4. Kunjungan

5.1K 860 253
                                    

"Entah apa yang merasukimu, hingga kau tega mencuri uangku.. uwoooo.."

Bibir Dita sedari tadi tak berhenti bersenandung walaupun cewek itu sedang sibuk mengepel lantai. Duh, salahkan mamanya yang menghukum ia seperti ini, padahal ia hanya memutar speaker lagu ke volume tertinggi. Biasalah, pelampiasan hatinya yang jedag-jedug karena perbuatan Galen.

"Yang bersih ya, bik. Nanti saya naikin gajinya!"
Seorang cowok berumur sekitar 20-an muncul dan mengejek Dita. Cowok berpakaian nyentrik dan berambut jabrik—yang notabenya adalah abangnya Dita, tertawa penuh bahagia.

"Diem lo! Orang lagi capek malah diejek, mana diketawain lagi!" Dita bersungut-sungut sambil menginjak-injak kotoran di lantai yang membandel.

Satria Langit Dirgantara, kakak dari Dita itu kembali mengejek. "Makanya kalau bodoh itu jangan keterlaluan. Tahu mama lagi sakit gigi, lo malah nyetel musik kenceng!"

Wajah Dita tertekuk kesal tanpa bisa menjawab perkataan dari abangnya lagi . Sebagai gantinya, ia mengangkat ember air dan langsung menyiramkannya kepada Satria.

Alhasil pakaian Satria menjadi basah semua, padahal cowok itu baru saja mandi. Dan what?! Ini air bekas mengepel!

"Gua baru mandi, njing!" Satria mengumpat kesal karena merasakan air yang meresap sampai ke kulitnya.

"Ya mandi lagi dong, Bang Sat!" Jawab Dita santai yang membuat Satria semakin bertambah kesal.

"Jangan manggil gua kayak gitu!!"

"Ngapa? Suka-suka mulut gue dong!"

Satria hendak maju dan memberi pelajaran, namun harus terhenti ketika melihat macan betina datang dengan membawa tongkat bisbol.

Melihat dari raut wajahnya saja, Dita dan Satria langsung yakin bahwa sebentar lagi mereka akan mendapat ceramah tujuh hari tujuh malam.

"Ada yang mau ngomong lagi?" Mama Gischa berkata pelan namun matanya melotot ganas. Giginya yang sakit mengakibatkannya tidak bisa berteriak.

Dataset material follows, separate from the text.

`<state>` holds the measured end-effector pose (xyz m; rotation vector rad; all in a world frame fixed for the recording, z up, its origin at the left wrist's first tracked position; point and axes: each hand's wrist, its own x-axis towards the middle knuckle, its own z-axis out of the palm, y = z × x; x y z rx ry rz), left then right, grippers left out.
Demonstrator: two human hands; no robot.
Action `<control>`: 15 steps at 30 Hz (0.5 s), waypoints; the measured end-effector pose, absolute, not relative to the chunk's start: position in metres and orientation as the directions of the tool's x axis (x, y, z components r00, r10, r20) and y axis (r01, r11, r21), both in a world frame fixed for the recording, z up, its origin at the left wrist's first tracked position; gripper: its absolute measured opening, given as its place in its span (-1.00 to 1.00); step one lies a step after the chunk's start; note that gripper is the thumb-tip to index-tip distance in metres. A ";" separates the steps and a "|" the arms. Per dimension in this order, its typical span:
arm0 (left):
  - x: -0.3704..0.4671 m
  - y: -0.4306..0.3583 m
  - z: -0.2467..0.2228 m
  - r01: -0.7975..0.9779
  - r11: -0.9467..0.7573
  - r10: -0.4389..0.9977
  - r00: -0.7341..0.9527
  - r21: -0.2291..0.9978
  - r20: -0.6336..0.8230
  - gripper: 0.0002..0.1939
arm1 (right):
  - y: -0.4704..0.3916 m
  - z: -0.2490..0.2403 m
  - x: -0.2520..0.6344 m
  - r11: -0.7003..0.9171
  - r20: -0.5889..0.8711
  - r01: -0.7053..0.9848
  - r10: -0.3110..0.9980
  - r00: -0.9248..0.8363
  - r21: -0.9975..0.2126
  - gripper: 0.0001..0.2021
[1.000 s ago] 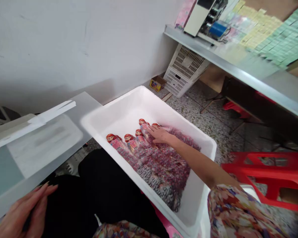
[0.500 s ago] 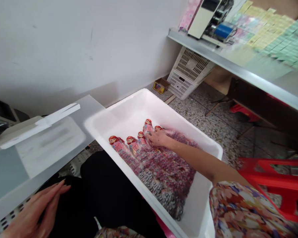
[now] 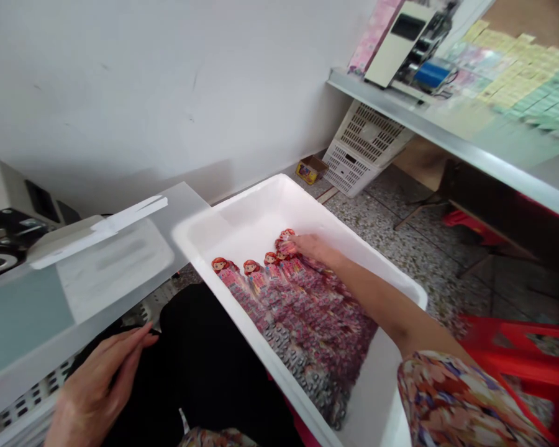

Dita dan Satria kompak menggeleng cepat. Mama mereka ini kalau dalam mode marah, tidak tanggung-tanggung akan menceramahi sampai ludahnya kering.

"Udah berapa kali mama bilang teh, gigi mama itu lagi sakit! Kalian ini jadi anak nggak pengertian sama sekali! Kalau kalian teriak-teriak terus, mama jadi nggak sembuh-sembuh! Coba kalian pikir kalau mama belum sembuh, siapa yang bakalan masak? Kalian? Langsung metong mama abis makan! Mama cuma pengen kalian itu ngertiin posisi mama! Kalian enak engga sakit,  mama nih nanggung sakit luar biasa. Mana obat bentar lagi abis, kalian nggak ada yang beliin, eh ini malah teriak-teriak kayak lagi di hutan aja! Dipikir ngedengerin suara kalian itu gigi mama nggak sakit apa! Mama cuman pengen tenang sampai gigi mama sembuh, eh kalian malah—"

Ting tung!

Suara bel pintu berbunyi, membuat omelan dari Mama Gischa harus terhenti. Hal itu juga  membuat Dita dan Satria kompak bersyukur dalam hati.

"Ck, ganggu!"
Dengan kesal, Lilis Pramugischa berjalan ke ruang depan untuk membuka pintu.

Dibelakangnya tampak Dita dan Satria yang mengekor karena kepo. Siapa kira-kira tamu yang menyelamatkan hidup mereka ini?

Mama Gischa membuka pintu, menampilkan seorang cowok yang mengeluarkan senyuman secerah mentari.

Namun Mama Gischa tak terpengaruh. Ia bertanya ketus kepada cowok bertampang pas-pasan di depannya ini, "Siapa?"

"Juna, tante." Juna menjawab ramah. Matanya melirik Dita yang menatapnya sengit.

Mama Gischa hendak berkata sesuatu, namun terpotong saat matanya menangkap sesuatu yang luar biasa di belakang Juna. Dengan spontan ia menggeser tubuh Juna untuk memperjelas pandangannya. Dan bibirnya langsung ternganga.